Dimanche, une bataille de tous les instants s'est engagée. Les deux pilotes se sont livrés à une lutte acharnée pendant les cinq premiers tours, comme on n'en avait pas vu depuis des années : la course de motos dans ce qu'elle a de meilleur. Mais même alors, au milieu du chaos des dépassements effrénés (mais propres) lancés à chaque virage, Martín s’est montré raisonnable. Bagnaia s'est détaché, remportant la victoire, Martín étant deuxième et prenant une avance considérable de 24 points avant la finale de Barcelone. Le reste appartient à l'histoire.
Savoir quand il est possible de gagner et quand il faut simplement prendre le maximum de points.
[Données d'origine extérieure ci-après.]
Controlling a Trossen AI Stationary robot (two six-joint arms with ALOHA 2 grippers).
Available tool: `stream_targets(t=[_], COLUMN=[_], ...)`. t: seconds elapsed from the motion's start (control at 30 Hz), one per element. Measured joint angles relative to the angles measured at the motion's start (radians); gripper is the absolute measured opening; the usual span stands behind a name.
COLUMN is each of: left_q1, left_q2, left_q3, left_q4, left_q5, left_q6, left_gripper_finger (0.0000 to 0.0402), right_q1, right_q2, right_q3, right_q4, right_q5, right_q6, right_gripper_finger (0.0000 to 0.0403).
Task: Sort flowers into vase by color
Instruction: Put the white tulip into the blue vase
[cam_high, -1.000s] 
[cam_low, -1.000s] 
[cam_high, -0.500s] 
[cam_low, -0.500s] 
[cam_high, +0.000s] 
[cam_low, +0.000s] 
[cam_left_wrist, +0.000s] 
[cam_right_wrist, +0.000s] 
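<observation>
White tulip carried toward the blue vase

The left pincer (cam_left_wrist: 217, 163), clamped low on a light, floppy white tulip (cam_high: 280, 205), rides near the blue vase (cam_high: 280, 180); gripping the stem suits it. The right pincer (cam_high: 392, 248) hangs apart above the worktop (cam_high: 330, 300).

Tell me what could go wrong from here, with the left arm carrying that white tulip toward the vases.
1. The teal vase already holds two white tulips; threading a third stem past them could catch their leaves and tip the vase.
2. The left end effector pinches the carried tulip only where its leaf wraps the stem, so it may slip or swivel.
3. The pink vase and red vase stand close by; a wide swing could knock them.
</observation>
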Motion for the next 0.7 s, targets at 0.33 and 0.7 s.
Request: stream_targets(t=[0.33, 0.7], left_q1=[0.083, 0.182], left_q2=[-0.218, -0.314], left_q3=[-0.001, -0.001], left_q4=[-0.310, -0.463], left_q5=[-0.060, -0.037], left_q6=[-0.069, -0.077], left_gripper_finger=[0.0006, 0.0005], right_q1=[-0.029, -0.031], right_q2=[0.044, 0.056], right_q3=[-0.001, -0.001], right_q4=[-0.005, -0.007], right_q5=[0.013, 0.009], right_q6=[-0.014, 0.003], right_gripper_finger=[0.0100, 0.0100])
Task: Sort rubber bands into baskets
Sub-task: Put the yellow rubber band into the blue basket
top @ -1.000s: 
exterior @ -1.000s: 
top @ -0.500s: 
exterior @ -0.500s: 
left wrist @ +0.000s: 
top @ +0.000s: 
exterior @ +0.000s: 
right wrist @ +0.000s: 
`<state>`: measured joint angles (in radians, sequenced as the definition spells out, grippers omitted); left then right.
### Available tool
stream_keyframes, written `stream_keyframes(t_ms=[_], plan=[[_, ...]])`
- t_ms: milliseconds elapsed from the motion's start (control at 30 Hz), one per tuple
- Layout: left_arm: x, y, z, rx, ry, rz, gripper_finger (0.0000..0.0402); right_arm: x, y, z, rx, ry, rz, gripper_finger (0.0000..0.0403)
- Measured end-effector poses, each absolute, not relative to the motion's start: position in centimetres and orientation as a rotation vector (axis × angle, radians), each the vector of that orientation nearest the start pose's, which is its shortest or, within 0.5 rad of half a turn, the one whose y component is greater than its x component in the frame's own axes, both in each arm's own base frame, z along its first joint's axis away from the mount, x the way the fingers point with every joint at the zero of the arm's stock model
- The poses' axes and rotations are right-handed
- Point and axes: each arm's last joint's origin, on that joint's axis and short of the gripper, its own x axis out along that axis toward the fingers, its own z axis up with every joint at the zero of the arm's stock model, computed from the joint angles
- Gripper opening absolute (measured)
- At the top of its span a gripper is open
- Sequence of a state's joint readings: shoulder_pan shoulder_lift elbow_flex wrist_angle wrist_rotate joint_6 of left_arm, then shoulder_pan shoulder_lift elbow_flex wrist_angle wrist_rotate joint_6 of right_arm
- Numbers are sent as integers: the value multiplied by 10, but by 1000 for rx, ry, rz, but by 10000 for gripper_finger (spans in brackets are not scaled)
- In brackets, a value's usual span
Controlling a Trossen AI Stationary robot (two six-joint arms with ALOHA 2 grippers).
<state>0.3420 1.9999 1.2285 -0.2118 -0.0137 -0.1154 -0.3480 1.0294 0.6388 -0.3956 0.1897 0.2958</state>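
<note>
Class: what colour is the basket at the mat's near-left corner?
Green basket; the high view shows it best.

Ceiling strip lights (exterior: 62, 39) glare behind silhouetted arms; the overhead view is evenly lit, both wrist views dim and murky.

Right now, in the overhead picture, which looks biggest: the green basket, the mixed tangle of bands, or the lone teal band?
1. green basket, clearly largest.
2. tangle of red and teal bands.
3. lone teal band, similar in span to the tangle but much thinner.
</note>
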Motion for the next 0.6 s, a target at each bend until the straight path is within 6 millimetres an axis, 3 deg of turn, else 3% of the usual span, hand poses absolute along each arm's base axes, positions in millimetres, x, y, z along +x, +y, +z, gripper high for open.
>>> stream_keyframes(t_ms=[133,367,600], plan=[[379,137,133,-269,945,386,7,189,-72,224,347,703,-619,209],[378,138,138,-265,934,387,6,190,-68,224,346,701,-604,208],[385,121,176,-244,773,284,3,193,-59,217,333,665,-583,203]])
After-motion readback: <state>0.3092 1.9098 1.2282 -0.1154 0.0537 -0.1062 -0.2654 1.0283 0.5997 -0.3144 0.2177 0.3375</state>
C'est ainsi que le titre MotoGP™ 2024 a été remporté.
Et maintenant ? Le nom de Jorge Martín est gravé dans l’histoire du MotoGP™.
Une nouvelle aventure l'attend puisqu'il deviendra pilote pour Aprilia en 2025. Est-ce que c’est ça le rêve, la croyance, l’objectif final ? Il est maintenant temps d'empocher l'argent nécessaire à sa retraite ou à sa prochaine voiture de sport ? S'installer en famille ?
Absolument pas !
C'est là qu'il se ressaisit et se souvient de son mantra personnel : « Je regarde en arrière et je vois ce que j'ai accompli et ce que je suis devenu. Je regarde autour de moi et je vois l'équipe dont je dispose, tant sur le plan personnel que professionnel. Et puis je me dis qu'il faut aller de l'avant ».
Pour cela, il faudra remonter sur la moto et à la salle de sport, travailler avec le préparateur mental qui s'est avéré être la clé de sa victoire en 2024. L'objectif ? Un deuxième titre MotoGP™. Mais cette fois, en tant que pilote d'usine à part entière. Car oui, la victoire de Jorge Martin a été un événement. C’était la première fois qu’un pilote d’une écurie satellite l’emportait en MotoGP™. C’est aussi la première fois qu’un champion de la Rookies Cup accéde à la récompense suprême en motocyclisme.
« Je veux profiter du processus, de l'entraînement, et à la fin de la journée, gagner est une conséquence de tout cela. Si vous faites tout le travail de la bonne manière, que vous êtes concentré, alors cela vous pousse vers la victoire. Je ne suis donc pas obsédé par cela. Je suis plus obsédé par le processus ».
On repart de zéro. Le jeu peut reprendre.